Have Open Banking cyber concerns been overblown?

Joe McGrath | ,

The financial services landscape has experienced huge changes over the past decade as the world becomes increasingly digitalised. With advances in technology unlikely to slow anytime soon, regulators are having to look closer at the protections in place for consumers.

In its recent Sector Review, the Financial Conduct Authority (FCA) warned about the vulnerabilities that come with increased data sharing, how companies are protecting this data and the people who it refers to.

“Global investment by retail banks in fintechs more than doubled in 2018, reaching £85.6 billion with 2,196 deals,” the FCA’s review stated. “These changes may improve customers’ experience or security but could also present challenges for oversight and the perimeter of what is and is not regulated.”

The Open Banking model is reliant on the willingness of the consumer to share their data between banks, financial service providers and third-party companies.

“Personal and financial data are sensitive, managing the security and safe-keeping necessary to protect such data across an open framework is mission impossible,” Jens Bader, co-founder of payments service MuchBetter, argues.

“It puts the responsibility and burden of ensuring the confidential and safe handling of such data to the customer. Now, are customers generally knowledgeable and empowered to do so?”

 

Third party risks

The FCA specifically noted “consumer risks” as a result of new payment companies entering the financial services sector because of the lack of regulatory protection in this area.

Account information services (AIS) and payment initiation services (PIS) were also named by the regulator as they too may not comply with regulation, putting consumers at risk of financial or data loss.

“There is a need for regulators to collaborate in the development of a new set of guiding principles and supporting the growth of the regtech industry,” explains Chris Hurst, contract security lead at BT.

“Most of these developments are cloud-based, which must be leveraged holistically to support the industry, the firm and the consumer security resilience goals.”

Hurst explains that the answer is not only more regulation, but effective and efficient regulation that is both clear and responsive to change for all parties in the ecosystem.

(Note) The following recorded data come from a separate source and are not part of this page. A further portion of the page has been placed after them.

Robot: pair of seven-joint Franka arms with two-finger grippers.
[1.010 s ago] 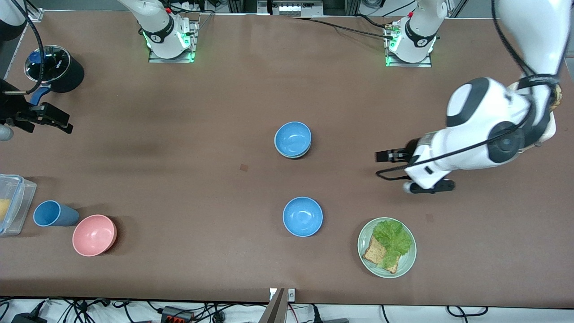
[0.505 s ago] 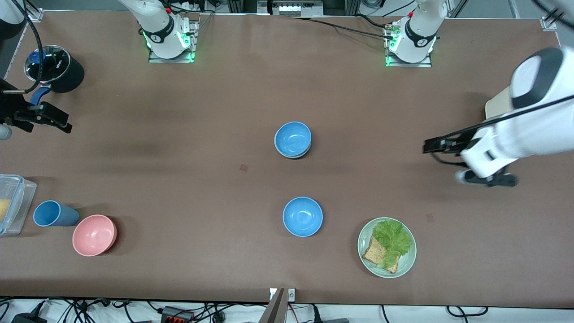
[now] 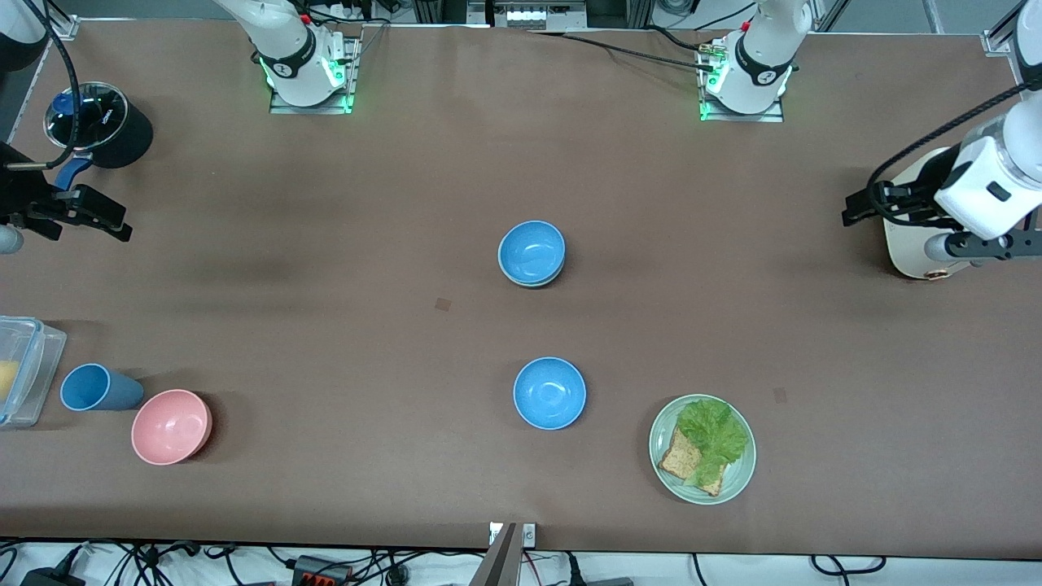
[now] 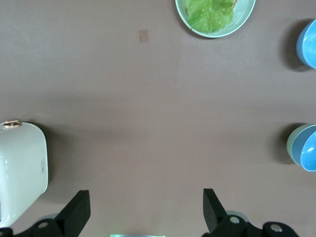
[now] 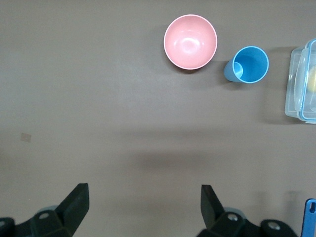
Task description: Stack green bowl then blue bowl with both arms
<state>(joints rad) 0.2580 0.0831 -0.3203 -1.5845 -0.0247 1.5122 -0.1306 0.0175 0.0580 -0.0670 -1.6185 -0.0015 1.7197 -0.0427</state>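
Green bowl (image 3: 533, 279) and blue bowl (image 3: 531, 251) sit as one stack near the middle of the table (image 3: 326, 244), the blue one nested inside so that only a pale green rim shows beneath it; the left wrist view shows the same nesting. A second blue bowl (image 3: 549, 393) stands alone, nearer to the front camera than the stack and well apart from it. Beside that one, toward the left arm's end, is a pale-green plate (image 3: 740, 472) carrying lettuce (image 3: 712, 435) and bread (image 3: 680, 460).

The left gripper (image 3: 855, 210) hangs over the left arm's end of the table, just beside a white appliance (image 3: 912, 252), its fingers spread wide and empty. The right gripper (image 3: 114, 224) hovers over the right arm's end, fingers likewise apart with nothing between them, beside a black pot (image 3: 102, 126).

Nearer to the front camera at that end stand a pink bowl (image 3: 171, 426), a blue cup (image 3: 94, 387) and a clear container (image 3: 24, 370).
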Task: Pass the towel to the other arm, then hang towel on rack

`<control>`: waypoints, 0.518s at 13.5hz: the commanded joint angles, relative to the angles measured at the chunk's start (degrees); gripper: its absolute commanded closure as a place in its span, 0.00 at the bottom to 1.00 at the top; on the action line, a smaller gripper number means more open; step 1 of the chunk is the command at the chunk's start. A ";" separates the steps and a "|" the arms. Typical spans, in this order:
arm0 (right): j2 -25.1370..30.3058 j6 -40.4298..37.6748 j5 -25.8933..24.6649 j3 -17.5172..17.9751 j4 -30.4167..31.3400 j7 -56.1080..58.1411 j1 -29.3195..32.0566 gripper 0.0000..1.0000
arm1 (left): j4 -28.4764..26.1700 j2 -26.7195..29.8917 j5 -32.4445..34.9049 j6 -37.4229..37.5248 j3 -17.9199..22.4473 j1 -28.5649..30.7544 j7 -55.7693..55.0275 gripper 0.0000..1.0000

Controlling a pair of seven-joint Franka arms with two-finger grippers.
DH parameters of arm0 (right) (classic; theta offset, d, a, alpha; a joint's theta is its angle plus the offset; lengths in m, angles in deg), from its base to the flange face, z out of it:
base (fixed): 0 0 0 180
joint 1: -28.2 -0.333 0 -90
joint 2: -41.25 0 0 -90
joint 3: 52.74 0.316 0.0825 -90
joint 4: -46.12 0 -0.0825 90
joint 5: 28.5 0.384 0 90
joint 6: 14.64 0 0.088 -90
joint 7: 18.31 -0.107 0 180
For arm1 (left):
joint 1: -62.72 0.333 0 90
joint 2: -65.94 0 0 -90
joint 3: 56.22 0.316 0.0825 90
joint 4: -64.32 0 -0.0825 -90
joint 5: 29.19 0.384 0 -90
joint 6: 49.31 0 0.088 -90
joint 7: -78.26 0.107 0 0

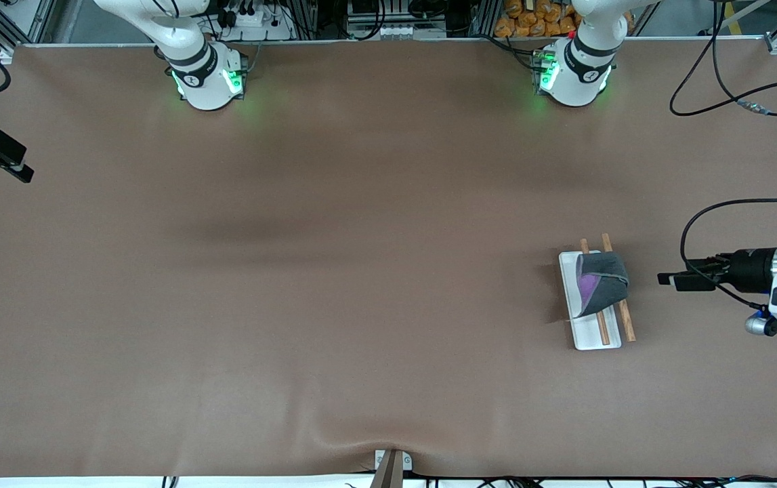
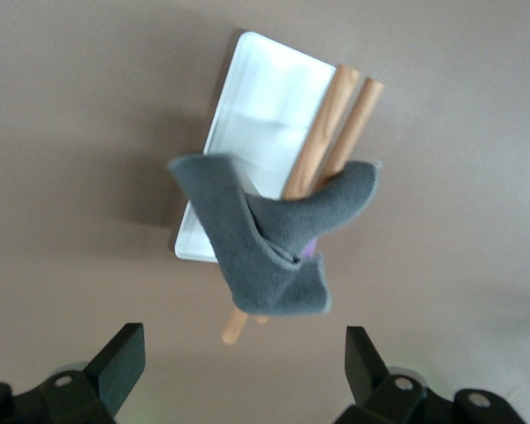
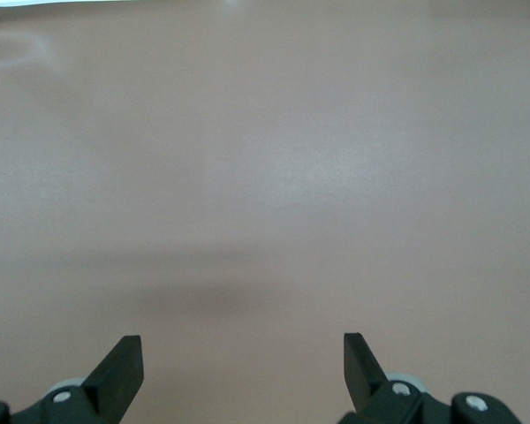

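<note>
The towel [image 1: 603, 283] lies draped over the 2 wooden rods of the rack [image 1: 588, 333], dark grey face outward with a patch of purple showing underneath. The rack stands on the worktop [image 1: 334, 271] toward the left arm's end. Judged from this layout, both the hand-over and the hanging are done; what appears to remain is only clearing the arm away.

The left pincer [image 1: 664, 278] hovers just beside the rack, over bare worktop toward the left arm's end of it. Its fingers are spread wide and hold nothing; the left wrist view shows the towel [image 2: 265, 238] apart from both fingertips [image 2: 124, 358].

The right pincer [image 3: 243, 367] waits with its fingers spread and empty, over bare worktop.

Edges and room:
- The rack sits well inside the worktop's borders.
- 1 corner of the towel hangs past the rod ends; a low sideways pass could snag it.
- Open surface surrounds the rack, so the left arm probably has free room to draw back.
</note>
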 commanded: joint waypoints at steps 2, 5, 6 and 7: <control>0.31 -0.43 -0.54 0.10 -0.31 0.33 -0.10 0.00 | -0.40 3.58 1.74 2.05 -0.07 -1.32 -2.67 0.00; 0.31 -0.43 -0.45 0.10 -0.31 0.33 -0.10 0.00 | -0.40 6.83 2.18 3.54 -0.25 -3.87 -5.39 0.00; 0.31 -0.43 -0.45 0.10 -0.31 0.33 -0.10 0.00 | -0.49 8.41 3.32 3.63 -0.34 -4.31 -5.66 0.00; 0.31 -0.43 -0.45 0.18 -0.31 0.33 -0.10 0.00 | -0.40 9.55 6.03 3.63 -0.95 -5.53 -5.66 0.00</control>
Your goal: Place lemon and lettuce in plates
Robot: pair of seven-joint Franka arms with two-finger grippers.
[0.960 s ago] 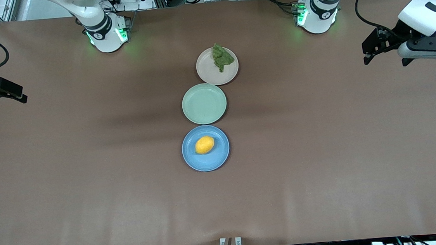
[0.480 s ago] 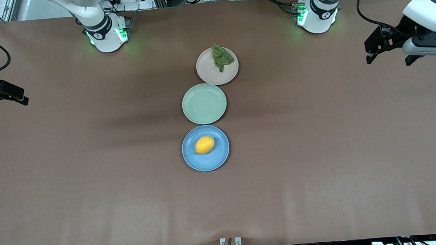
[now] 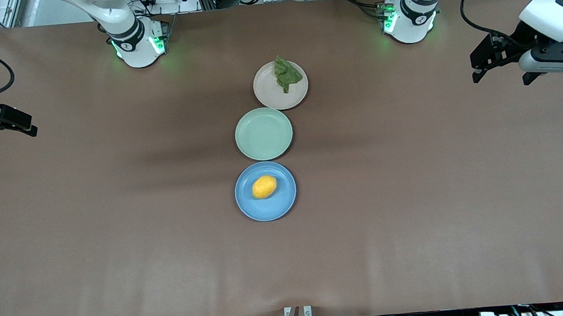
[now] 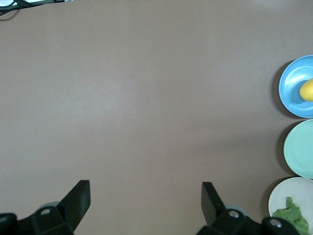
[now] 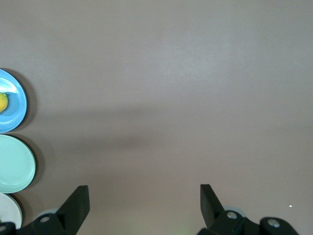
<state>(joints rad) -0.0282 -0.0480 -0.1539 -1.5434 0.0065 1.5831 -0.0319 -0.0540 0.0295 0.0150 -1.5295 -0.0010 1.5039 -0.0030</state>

The issue of trust between financial institutions and the customers served by it was also identified within the FCA’s sector review. Authorised push payment fraud was highlighted as a significant concern, particularly as consumers lost £168.2 million in this area alone in the first six months of 2019.

Historically, consumers have always trusted brands they have heard of and those have been around for a long time. This means in the past, it has been hard for new companies to gain consumer trust.,” says Farhana Draine, head of legal and compliance at Flux.

“Now consumers are more trusting to new names without the legacy reputation. This new trust and technology are the key drivers for change in the financial services space.

The trade-off for accessing these new technologies is a potentially higher risk for consumers in terms of security, warns Ms Draine, so it’s essential fintechs and regulatory bodies make any potential security risks clear when a consumer signs up.

 

Staying safe

Cyber-crime has naturally become an issue of contention for the regulator with companies reporting just short of 500 incidents relating to technology and cyber within financial services last year, with the most common causes being management issues, third party failures and hardware or software failures.

Mr Hurst says that the industry must now move on from its defensive, reactive security, liability shifts and compensation for consumers and move towards offensive security that protects the whole ecosystem.

“This is how it can demonstrate to consumers that it deserves their confidence and trust,” he adds.

“The industry must assess this issue through a wider lens and apply data science to address the fact that the consumer continues to pay for breaches.”

The movement towards a cashless society was the final area discussed by the FCA in the sector review, with the trend having the potential to negatively affect 1.9 million customers that frequently use notes and coins as their preferred method of payment.

“Consumer demand, new technologies and the cost of accepting cash payments is driving a shift to digital transactional banking,” the FCA said.

“Innovations in digital payments decrease cost and increase convenience and safety for both businesses and consumers. At the same time, vulnerable groups may become digitally excluded and find it difficult to participate in the financial system.”

Mr Hurst says: “The consumer is presented with a variety of ways to pay and channels through which to do it, but their objectives haven’t changed, they continue to expect that the industry will protect them from losing their money to theft and fraud.

“Ultimately, they will assume that technology is safe because it has been allowed by authorities.”